• WHAT IS NEEDED: Only a number is wanted here: the count of lines in the entries below that contain the word "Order".

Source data
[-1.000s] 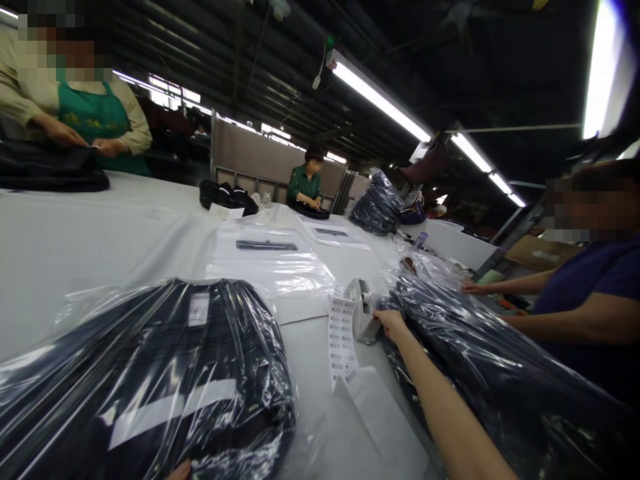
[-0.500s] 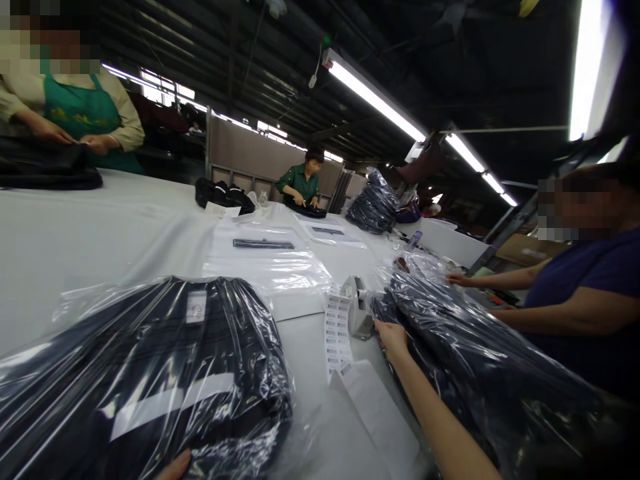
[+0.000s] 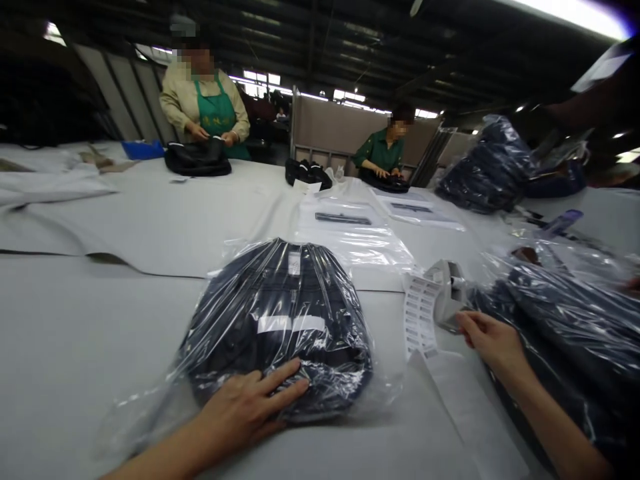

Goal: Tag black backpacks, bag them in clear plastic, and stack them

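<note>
A dark, backpack-like bag in a clear plastic sleeve (image 3: 320, 293) lies flat on the white table in front of me. Pale strips cross its middle, and a white label shows near its top. My left hand (image 3: 255, 400) rests on the lower part of the sleeve, fingers spread. To the right, a grey tape dispenser (image 3: 450, 300) stands beside a strip of printed barcode labels (image 3: 420, 313). Right by the dispenser, my right hand (image 3: 493, 340) has thumb and fingers pinched together. Whatever is between those fingertips is too small to make out.
More dark plastic-wrapped bags (image 3: 565, 327) are piled along my right side. Flat clear plastic sleeves (image 3: 345, 237) lie beyond the front bag. Two co-workers handle black bags across the table (image 3: 125, 293). A tall wrapped stack (image 3: 485, 167) rises at the back right.
My view has swung left, and the wrapped bag now sits nearer the middle. More of my left hand shows, spread on the sleeve. My right hand stays by the dispenser.
</note>
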Demonstrator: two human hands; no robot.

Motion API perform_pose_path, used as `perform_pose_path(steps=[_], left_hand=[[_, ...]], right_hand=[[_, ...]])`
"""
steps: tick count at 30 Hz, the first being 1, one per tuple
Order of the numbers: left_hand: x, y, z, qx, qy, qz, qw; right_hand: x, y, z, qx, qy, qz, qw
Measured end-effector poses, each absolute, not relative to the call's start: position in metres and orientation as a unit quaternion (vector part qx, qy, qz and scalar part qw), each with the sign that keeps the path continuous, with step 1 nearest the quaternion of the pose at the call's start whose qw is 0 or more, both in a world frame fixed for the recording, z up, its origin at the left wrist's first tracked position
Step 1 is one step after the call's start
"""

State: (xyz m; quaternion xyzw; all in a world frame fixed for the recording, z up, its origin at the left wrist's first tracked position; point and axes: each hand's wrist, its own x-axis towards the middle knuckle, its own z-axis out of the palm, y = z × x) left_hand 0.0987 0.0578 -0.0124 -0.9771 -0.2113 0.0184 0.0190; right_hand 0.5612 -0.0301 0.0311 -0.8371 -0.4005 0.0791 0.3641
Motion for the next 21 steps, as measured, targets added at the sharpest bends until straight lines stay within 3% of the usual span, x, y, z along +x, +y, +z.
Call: perform_pose_path(steps=[2,6,11,16,21], left_hand=[[0.099,0.057,-0.009,-0.977,-0.211,0.016,0.021],[0.098,0.054,-0.006,-0.978,-0.206,0.000,0.021],[0.096,0.054,-0.008,-0.979,-0.204,0.003,0.019],[0.097,0.056,-0.009,-0.979,-0.202,-0.002,0.005],[0.098,0.057,-0.009,-0.980,-0.200,0.015,-0.006]], right_hand=[[0.523,-0.018,0.071,-0.740,-0.535,0.216,0.345],[0.425,0.015,0.133,-0.540,-0.732,0.388,0.153],[0.356,0.057,0.130,-0.339,-0.849,0.405,0.010],[0.342,0.080,0.108,-0.312,-0.882,0.342,-0.083],[0.333,0.082,0.125,-0.302,-0.851,0.413,-0.120]])
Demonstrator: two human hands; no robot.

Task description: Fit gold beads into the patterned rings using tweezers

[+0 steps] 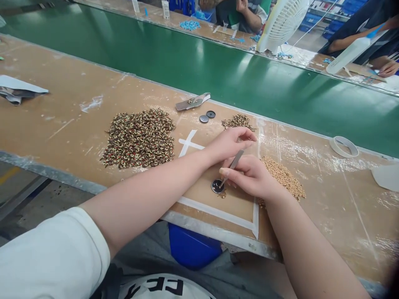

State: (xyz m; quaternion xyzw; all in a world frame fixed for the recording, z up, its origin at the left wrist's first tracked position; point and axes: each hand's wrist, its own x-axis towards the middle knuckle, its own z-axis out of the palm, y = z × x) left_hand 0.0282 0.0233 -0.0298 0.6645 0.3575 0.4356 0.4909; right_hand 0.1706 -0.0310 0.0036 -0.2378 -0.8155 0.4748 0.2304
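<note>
My right hand (247,176) grips a pair of metal tweezers (236,160). The tweezer tips point down into a small round black dish (216,189) with a pale rim, where tiny light bits show. Crossing above it, my left hand (227,145) hovers with its fingers curved and slightly apart, and no object shows in them. Just beyond that hand lies a small pile of brown-and-cream pieces (238,121). Beside my right hand spreads a heap of small tan pieces (285,176), partly covered by the hand.
A larger heap of dark-and-cream pieces (141,139) lies left. Two round black caps (204,119), a folded scrap (193,101) and a tape roll (344,147) rest on the table. Beyond run a green belt (149,54), a fan (283,25) and co-workers.
</note>
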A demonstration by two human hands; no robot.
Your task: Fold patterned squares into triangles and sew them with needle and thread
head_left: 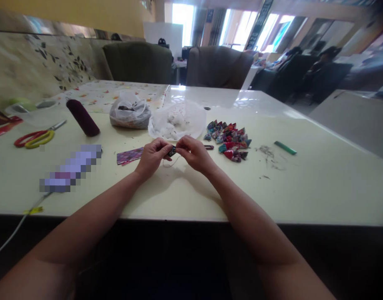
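Observation:
My left hand (153, 156) and my right hand (194, 153) meet over the middle of the cream table (304, 183). Both pinch a small dark patterned fabric piece (172, 151) between the fingertips, and a thin pale thread (170, 163) hangs from it onto the table. Just left of my hands lies a flat strip of purple patterned fabric (129, 156). To the right sits a pile of several small colourful fabric triangles (229, 140). Behind my hands lies a clear plastic bag with white stuffing (176, 121).
A second plastic bag with dark contents (129, 111), a maroon thread spool (82, 117) and red-and-yellow scissors (37, 137) lie at the left. A green stick (285, 147) and dark scraps (268, 156) lie at the right. Armchairs (218, 66) stand beyond the table.

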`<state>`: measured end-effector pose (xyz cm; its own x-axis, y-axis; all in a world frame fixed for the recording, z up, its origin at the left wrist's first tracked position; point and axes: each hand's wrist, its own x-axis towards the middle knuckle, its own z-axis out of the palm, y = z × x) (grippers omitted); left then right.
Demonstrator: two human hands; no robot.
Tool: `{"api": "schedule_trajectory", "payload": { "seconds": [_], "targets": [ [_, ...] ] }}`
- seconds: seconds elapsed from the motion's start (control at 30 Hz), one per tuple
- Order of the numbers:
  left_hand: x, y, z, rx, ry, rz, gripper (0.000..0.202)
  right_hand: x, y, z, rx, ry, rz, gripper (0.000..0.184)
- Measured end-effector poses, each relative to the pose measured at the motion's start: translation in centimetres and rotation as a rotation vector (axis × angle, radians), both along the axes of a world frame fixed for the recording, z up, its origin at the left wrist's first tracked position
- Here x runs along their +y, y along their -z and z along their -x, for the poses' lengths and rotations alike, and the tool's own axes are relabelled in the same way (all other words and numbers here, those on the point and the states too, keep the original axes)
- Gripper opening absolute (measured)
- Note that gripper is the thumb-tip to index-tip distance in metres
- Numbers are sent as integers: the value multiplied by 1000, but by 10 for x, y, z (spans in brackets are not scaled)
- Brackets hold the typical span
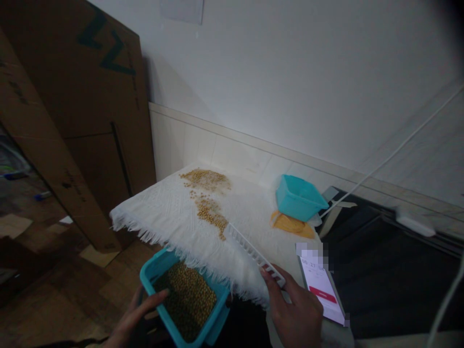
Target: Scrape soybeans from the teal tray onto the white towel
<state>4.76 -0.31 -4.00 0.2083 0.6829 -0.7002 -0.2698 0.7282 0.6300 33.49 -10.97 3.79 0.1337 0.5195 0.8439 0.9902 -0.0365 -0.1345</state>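
Observation:
My left hand [139, 314] grips the near left side of a turquoise plastic basket [163, 310], its thumb hooked over the rim inside. Yellowish beans [192, 287], like soybeans, fill the basket's lower part; one side lies in shadow. The basket is held under the fringed edge of a white cloth [159, 208]. In my right hand [295, 309] is a white slotted plastic strip [250, 249], pinched at its near end between thumb and fingers. The strip's far end lies on the cloth beside a trail of loose beans [210, 215]. Farther back spreads another patch of beans [205, 179].
A second turquoise basket [300, 198] stands at the back right, beside a flat yellow-orange item [292, 224]. A lit phone [319, 285] lies at the right edge. Large cardboard boxes [94, 121] rise at left. A white cable [391, 154] crosses the right side.

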Motion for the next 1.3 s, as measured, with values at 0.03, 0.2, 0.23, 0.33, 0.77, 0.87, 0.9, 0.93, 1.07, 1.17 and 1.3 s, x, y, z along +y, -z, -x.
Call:
{"api": "schedule_trajectory", "payload": {
  "seconds": [0.03,0.2,0.23,0.33,0.77,0.87,0.9,0.93,1.07,1.17,1.3],
  "targets": [
    [0,0,0,5,3,-9,130,0,0,0,14,-16,9,57],
    [1,-1,0,28,6,-22,121,-2,4,-4,22,-42,36,51],
    [0,-1,0,29,0,-25,120,-4,6,-6,16,-51,54,48],
    [-1,-4,-1,16,-4,-40,120,-9,9,-13,-7,-60,86,41],
    [-4,-18,0,-21,31,-63,117,-5,-5,-4,32,-75,85,56],
    [-5,-19,-1,-18,25,-63,116,3,-12,1,14,-97,52,57],
    [-5,-20,-1,-11,22,-65,116,4,-13,2,-24,-118,41,56],
    [-5,-20,-2,-2,17,-65,116,5,-12,2,-71,-143,30,55],
    [-3,-20,-3,13,-3,-58,118,-2,-1,2,-157,-242,87,46],
    [-2,-20,-3,1,-14,-48,121,-10,10,5,6,-212,109,41],
    [-1,-20,-2,-3,-10,-56,121,-7,14,-3,232,-132,138,46]
  ]
}}
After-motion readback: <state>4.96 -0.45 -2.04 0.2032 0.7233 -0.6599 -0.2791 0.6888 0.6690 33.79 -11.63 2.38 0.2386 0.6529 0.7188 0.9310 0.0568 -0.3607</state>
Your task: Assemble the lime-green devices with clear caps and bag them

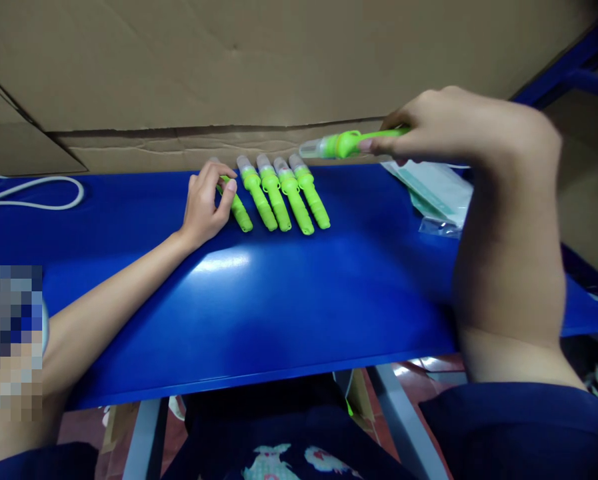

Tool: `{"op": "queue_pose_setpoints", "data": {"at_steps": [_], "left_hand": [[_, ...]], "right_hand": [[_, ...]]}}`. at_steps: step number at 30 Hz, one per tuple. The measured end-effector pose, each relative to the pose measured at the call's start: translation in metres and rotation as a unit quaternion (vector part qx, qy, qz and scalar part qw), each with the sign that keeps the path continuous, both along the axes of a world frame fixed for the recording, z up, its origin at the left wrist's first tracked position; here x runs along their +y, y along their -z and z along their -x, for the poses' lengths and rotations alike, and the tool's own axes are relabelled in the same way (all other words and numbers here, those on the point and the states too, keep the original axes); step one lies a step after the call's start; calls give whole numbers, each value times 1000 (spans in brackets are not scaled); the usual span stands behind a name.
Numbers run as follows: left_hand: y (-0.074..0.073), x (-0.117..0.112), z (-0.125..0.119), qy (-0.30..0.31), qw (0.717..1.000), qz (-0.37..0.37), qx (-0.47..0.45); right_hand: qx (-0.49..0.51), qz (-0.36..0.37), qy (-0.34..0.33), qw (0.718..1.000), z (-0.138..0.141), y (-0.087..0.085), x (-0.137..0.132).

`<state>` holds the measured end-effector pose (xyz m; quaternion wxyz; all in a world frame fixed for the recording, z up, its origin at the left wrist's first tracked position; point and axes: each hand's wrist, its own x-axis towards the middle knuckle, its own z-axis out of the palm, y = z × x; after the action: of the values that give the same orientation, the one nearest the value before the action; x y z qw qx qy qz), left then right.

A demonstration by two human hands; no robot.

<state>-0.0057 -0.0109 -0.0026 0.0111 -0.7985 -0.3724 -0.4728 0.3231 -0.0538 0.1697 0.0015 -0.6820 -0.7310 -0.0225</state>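
My right hand (409, 130) is raised at the back right above the table, closed around a lime-green stick with a clear tip (349, 143). The stick lies nearly level, its clear tip pointing left. My left hand (209, 200) rests on the table, thumb and fingers curled around the leftmost green stick (241, 215), partly hiding its upper end. Right of it, several matching green sticks (281, 193) lie side by side, clear tips toward the back. They have ridged handles and small loops near the tips.
Behind the blue table (279, 293) stands a cardboard wall (279, 67). A white cable (39, 193) loops at the left. Plastic packets (439, 193) lie at the back right, partly behind my right forearm. A blurred-out patch (9, 340) covers the left edge.
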Motion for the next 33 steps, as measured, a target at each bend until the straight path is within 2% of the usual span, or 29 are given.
{"op": "queue_pose_setpoints", "data": {"at_steps": [3,9,16,21,24,26,29,33], "left_hand": [[-1,-2,0,-7,1000,-1,27],[-1,-3,2,-21,999,-18,45],[-1,-3,1,-18,998,-21,50],[-1,-4,1,-10,999,-8,52],[-1,-4,1,-11,998,-10,55],[-1,-5,0,-9,998,-15,57],[-2,-5,-1,-7,998,-22,59],[-3,-6,-2,-2,998,-22,64]], "right_hand": [[-28,50,99,993,-14,-4,6],[-22,156,173,972,-27,8,21],[-11,177,146,973,-19,26,38],[36,277,145,949,3,50,42],[58,311,136,939,12,65,45],[73,331,133,931,14,69,46],[99,300,143,938,9,62,48],[71,164,204,962,-19,51,54]]}}
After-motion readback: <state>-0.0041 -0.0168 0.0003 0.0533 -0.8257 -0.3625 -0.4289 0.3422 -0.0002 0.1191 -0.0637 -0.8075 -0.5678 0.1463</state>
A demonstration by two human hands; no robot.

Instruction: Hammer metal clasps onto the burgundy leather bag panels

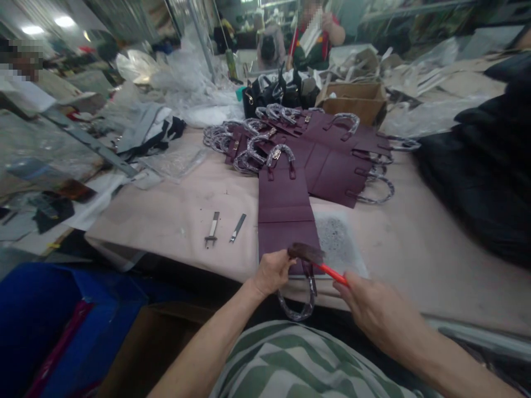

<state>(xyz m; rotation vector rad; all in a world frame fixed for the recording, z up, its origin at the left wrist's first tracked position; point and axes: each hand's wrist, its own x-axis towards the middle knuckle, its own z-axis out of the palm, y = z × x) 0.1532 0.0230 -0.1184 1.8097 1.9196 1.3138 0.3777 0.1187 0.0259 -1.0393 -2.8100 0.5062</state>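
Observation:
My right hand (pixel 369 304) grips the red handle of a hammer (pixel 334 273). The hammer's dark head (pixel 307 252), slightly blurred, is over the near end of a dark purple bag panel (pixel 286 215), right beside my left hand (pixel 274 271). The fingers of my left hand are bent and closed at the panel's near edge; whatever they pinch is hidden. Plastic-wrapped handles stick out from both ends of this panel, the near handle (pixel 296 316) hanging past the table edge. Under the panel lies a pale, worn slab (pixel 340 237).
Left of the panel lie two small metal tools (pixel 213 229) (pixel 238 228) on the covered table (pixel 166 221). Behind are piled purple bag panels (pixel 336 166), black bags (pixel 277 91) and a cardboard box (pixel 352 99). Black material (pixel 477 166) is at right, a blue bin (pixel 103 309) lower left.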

• RESPONSE: 2